◆ Your goal: Only one stretch of the data below is needed: the line with "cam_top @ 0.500" through the last line. Output it exactly and drop the pictures.

##### Information supplied

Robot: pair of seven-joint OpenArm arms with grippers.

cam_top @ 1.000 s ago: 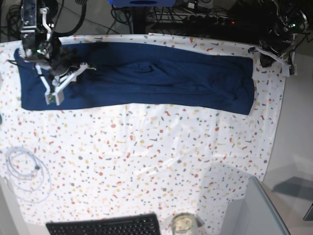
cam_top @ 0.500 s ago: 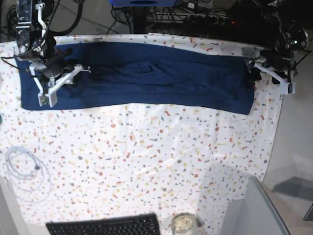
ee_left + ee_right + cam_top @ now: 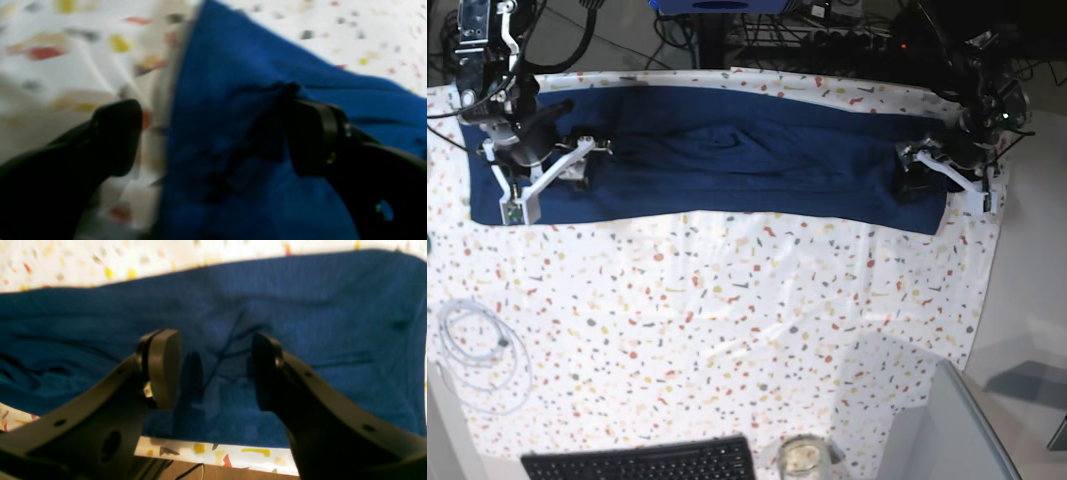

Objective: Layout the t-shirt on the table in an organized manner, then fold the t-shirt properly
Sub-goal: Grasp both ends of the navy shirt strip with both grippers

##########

◆ Answer box:
cam_top @ 0.500 s ago: 
ee_left + ee_right + cam_top @ now: 

Objective: Layout the t-shirt on the table in an organized manner, then fold the t-shirt properly
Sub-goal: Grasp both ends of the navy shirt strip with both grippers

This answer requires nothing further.